All year, the fans and critics of Penn basketball have blamed many of the team’s losses on the turnovers and lack of continuity on the offensive floor.
Tuesday night, the Quakers showed they can play a clean game, turning the ball over just 11 times.
They shot well throughout, too, making nearly 60 percent of their shots.
But they still lost.
Penn (2-12) allowed Lafayette (7-10) to shoot 61 percent from the field, making whatever offensive flow the Quakers found virtually meaningless.
“I have to respect the game enough to not put ourselves into that position,” coach Jerome Allen said. “I don’t think we deserved to win the game today. We didn’t deserve to win today as a team.”
“Tony Johnson dominated the game,” Allen said. “We couldn’t keep him out of the paint.”
Lafayette guard Tony Johnson dropped 25 points on the Quakers, as his quickness in the lane was too much for Penn to handle. He missed only four shots on the evening, taking 14.
Though there weren’t many rebounds to be had in a game where most balls were going into the basket, Penn still lost that battle as well. The Leopards outrebounded the Quakers, 26-22.
The Quakers came close to taking the lead after they had trailed by double-digits midway through the second half. The game was tied with two minutes left to go.
But as the Red and Blue have done so often, they allowed a wide-open three following two missed free throws by Darien Nelson-Henry, giving Lafayette a three point advantage.
With 34.5 seconds to go in the contest, the Quakers had an opportunity to take the lead. Without
Miles Cartwright on the floor, Tony Hicks attempted a 10-footer that clinked off the rim, ending Penn’s chance at a comeback.
A missed free throw by Lafayette gave the Quakers one final look to tie the game. Tony Hicks kicked it out to a wide open Steve Rennard, who missed a three-pointer to end the contest.
“Tony made an excellent play, driving into the paint,” Allen said. “He made the right pass.”
For the first time all season, the Quakers had five players score in double figures, even without the presence of junior Fran Dougherty.
Nelson-Henry came up big inside, putting up 17 points, as the Quakers ran a pick and roll with Nelson-Henry that worked more often than not.
“Since Fran’s been out, I’ve gotten a better feel for the game. It’s prepared me more for this season,” Nelson-Henry said. “It’s a matter of comfortability.”
Junior guard Dau Jok came up big too, but from downtown. He shot 4-for-7 from three-point range, putting up 18 points along with seven boards, the team high.
Nelson-Henry led the Quakers’ charge late in the game but it was Cartwright who kept the Quakers in the contest in the first half.

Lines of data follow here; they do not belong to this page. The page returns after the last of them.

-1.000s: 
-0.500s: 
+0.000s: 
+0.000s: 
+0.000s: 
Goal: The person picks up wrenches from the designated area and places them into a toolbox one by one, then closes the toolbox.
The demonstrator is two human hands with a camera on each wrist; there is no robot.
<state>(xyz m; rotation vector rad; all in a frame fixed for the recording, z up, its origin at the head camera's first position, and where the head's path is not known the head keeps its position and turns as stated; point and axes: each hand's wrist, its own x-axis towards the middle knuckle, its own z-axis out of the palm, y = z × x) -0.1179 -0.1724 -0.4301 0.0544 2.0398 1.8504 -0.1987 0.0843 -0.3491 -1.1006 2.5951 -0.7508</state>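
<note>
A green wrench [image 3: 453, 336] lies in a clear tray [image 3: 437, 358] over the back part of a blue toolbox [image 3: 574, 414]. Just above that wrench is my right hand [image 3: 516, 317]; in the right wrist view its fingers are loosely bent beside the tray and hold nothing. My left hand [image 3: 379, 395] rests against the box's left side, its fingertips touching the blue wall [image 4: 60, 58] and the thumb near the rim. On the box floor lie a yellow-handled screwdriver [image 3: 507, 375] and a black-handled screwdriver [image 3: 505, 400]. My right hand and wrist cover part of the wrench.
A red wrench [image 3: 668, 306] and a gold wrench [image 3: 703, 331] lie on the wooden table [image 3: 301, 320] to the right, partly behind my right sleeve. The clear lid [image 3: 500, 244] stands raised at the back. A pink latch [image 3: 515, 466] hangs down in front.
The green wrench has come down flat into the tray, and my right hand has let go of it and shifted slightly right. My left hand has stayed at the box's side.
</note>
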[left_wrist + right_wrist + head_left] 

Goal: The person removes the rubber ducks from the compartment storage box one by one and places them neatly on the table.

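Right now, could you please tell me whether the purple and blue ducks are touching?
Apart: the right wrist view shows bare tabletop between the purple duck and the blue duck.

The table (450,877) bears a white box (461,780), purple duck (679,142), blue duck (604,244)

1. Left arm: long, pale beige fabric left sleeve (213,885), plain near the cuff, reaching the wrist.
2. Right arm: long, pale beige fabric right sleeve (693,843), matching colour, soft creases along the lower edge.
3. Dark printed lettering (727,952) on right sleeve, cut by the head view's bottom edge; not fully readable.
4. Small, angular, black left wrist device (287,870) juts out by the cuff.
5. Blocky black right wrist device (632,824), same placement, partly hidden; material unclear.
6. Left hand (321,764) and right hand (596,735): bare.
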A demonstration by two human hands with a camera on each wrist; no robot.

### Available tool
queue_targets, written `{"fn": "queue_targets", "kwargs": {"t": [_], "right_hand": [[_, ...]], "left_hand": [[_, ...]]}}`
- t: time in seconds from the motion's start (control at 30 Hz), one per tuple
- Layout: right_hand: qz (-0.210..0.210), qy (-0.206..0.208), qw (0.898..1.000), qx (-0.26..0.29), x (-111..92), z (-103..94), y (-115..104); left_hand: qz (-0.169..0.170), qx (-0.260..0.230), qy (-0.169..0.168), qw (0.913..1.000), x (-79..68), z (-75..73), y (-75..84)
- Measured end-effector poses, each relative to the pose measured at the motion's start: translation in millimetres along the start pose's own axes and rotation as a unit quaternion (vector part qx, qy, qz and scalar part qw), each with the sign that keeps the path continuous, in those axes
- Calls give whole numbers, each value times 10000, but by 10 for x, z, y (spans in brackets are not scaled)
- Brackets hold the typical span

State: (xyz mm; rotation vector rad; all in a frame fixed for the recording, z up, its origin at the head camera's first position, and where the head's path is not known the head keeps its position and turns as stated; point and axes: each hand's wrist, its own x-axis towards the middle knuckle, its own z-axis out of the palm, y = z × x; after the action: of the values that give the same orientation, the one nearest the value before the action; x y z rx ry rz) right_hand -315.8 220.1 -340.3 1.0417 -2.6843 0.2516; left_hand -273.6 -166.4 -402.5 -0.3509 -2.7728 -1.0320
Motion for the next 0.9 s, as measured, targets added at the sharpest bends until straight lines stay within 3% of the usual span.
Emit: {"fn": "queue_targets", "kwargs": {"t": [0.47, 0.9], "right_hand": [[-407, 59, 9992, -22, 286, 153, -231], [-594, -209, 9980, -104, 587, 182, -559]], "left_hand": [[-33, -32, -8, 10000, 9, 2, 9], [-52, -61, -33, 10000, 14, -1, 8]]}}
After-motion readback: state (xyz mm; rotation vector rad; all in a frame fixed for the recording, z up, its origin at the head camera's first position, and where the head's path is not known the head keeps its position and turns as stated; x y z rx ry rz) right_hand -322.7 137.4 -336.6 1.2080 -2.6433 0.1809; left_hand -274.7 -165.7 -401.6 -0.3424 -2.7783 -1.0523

Cartwright did what the team asked of him, distributing the ball well. He had six assists in the first half and eight for the game, along with his 10 points.
The Quakers notched 22 assists to just 11 turnovers, five under their season average.
Allen stayed upbeat about facing Princeton Saturday.
“Last time I checked, Tuesday comes before Saturday,” he said.
Still, Saturday is closing in rapidly, and the Leopards they faced tonight will be replaced by Tigers. If the Red and Blue hope to keep their Ivy hopes alive, they better be prepared.